DIRECTIONS:
Emit a verbatim copy of the lines below from the line with "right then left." through the line with "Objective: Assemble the", excluding pictures and everything outside that range.
Content starts
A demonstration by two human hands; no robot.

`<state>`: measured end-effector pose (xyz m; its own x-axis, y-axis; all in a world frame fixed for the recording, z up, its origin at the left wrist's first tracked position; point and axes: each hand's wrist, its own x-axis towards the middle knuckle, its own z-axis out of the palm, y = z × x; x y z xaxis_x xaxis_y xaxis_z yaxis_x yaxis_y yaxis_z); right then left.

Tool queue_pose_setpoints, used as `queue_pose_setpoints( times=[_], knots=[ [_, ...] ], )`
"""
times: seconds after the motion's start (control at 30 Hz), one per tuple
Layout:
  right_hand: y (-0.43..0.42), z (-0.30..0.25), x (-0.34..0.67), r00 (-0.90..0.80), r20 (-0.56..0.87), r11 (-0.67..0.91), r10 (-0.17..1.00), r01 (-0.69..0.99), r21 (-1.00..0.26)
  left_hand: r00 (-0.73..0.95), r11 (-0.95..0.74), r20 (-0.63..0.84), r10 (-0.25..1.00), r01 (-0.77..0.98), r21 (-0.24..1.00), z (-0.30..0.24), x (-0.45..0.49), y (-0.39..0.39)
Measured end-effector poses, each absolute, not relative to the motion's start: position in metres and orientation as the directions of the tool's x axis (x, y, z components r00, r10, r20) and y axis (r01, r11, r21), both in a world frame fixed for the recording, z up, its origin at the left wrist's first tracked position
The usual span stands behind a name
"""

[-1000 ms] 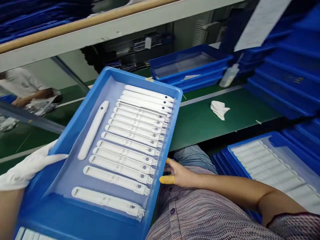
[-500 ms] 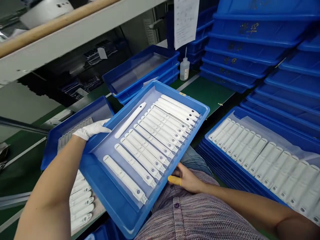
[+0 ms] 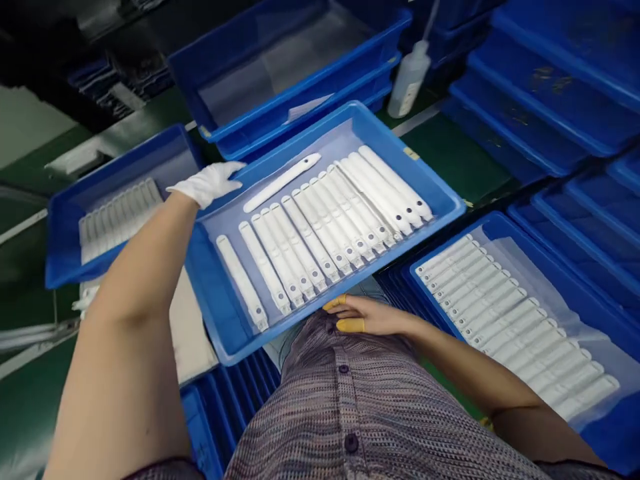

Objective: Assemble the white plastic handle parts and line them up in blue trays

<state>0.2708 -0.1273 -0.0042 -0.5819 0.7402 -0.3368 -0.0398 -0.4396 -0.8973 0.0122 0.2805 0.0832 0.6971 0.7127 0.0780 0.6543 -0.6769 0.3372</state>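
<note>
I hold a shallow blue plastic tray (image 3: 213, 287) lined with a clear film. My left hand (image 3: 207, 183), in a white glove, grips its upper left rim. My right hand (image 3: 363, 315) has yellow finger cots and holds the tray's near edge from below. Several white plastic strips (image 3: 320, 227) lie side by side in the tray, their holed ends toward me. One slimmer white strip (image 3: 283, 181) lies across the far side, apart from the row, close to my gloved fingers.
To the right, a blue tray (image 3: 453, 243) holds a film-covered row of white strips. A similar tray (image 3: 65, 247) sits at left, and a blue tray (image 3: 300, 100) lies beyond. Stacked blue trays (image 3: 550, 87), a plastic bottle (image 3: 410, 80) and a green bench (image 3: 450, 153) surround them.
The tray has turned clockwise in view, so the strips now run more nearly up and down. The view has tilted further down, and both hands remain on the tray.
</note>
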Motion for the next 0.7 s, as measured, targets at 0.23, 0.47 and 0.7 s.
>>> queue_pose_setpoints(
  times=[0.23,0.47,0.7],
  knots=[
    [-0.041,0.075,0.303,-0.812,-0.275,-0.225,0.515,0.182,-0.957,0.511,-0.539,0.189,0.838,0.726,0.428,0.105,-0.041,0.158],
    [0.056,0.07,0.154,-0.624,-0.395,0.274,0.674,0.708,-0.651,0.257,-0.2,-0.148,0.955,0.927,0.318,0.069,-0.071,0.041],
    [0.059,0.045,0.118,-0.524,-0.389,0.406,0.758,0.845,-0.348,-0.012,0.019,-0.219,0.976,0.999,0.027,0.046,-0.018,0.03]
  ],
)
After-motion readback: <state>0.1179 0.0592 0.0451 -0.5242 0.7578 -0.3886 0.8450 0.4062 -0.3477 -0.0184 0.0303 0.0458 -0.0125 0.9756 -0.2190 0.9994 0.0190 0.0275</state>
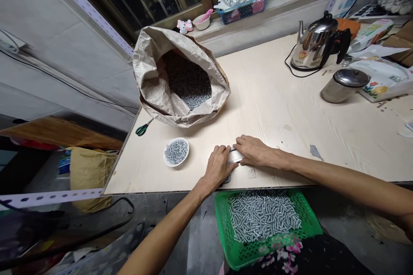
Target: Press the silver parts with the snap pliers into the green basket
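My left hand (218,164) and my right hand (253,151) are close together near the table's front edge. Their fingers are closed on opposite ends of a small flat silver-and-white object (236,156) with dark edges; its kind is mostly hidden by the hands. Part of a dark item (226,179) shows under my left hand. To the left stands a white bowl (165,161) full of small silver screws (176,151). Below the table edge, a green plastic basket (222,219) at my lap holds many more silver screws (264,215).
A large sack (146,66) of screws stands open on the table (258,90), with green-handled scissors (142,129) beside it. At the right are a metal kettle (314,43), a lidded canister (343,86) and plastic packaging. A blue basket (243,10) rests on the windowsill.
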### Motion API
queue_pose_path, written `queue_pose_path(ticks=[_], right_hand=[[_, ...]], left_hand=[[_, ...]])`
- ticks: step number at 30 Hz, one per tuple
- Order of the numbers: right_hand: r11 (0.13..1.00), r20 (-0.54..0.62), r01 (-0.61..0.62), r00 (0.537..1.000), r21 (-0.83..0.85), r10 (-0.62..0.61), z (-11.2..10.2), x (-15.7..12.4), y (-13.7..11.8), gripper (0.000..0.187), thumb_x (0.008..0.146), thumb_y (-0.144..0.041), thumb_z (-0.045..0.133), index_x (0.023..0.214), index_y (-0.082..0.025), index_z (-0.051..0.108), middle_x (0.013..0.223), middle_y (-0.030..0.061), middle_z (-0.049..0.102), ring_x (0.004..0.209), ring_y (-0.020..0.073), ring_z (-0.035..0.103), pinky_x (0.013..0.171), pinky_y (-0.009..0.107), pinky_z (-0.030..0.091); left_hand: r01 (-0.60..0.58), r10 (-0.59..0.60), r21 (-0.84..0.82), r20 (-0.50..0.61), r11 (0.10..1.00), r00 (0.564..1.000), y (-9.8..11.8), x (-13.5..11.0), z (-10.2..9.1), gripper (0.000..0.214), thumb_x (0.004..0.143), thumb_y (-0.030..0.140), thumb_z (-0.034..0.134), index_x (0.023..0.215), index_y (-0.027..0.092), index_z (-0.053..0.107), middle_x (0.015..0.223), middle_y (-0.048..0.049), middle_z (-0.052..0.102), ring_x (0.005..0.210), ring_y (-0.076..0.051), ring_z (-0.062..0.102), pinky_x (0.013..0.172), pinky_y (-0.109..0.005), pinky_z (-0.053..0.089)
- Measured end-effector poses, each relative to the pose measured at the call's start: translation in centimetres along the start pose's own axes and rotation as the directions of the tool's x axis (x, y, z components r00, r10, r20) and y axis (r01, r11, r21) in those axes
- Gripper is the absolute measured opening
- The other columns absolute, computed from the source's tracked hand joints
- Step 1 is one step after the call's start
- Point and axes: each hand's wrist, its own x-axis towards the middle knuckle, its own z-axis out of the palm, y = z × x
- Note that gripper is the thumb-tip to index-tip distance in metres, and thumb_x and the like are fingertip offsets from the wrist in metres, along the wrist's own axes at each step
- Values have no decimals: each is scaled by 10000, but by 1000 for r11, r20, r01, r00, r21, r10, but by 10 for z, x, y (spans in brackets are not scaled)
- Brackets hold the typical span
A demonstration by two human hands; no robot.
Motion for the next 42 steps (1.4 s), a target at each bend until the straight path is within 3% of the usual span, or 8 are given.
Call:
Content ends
RESULT FOR THIS TASK:
`<state>`: measured end-effector pose (xyz m; its own x-axis, y-axis; all in a world frame fixed for the recording, z up, its origin at the left wrist's first tracked position; point and axes: each hand's wrist, its own x-axis towards the middle knuckle, its own z-axis out of the palm, y = z × x; x y z xaxis_x xaxis_y xaxis_z yaxis_x yaxis_y yaxis_z); right then left.

Tool queue_pose_setpoints, used as `queue_pose_setpoints( times=[_], knots=[ [_, ...] ], )`
"""
times: seconds after the motion's start (control at 30 Hz), one per tuple
Layout:
  right_hand: y (-0.43..0.42), z (-0.30..0.25), x (-0.34..0.67), r00 (-0.90..0.80), r20 (-0.56..0.87), r11 (-0.67..0.91), r10 (-0.17..1.00), r01 (-0.69..0.99), r21 (-1.00..0.26)
  left_hand: r00 (-0.73..0.95), r11 (-0.95..0.74), r20 (-0.63..0.84), r10 (-0.25..1.00), r01 (-0.77..0.98), r21 (-0.24..1.00), z (-0.30..0.24), x (-0.45..0.49), y (-0.39..0.39)
Measured end-effector poses, each absolute, not relative to the motion's start: position in metres and orientation as the directions of the tool's x axis (x, y, z components r00, r10, r20) and y axis (r01, r11, r21), both in a world frame fixed for the recording, z up, its origin at the left wrist's first tracked position
The usual span stands behind a name
"""

[-1000 ms] 
[-500 ms] 
[+0 ms] 

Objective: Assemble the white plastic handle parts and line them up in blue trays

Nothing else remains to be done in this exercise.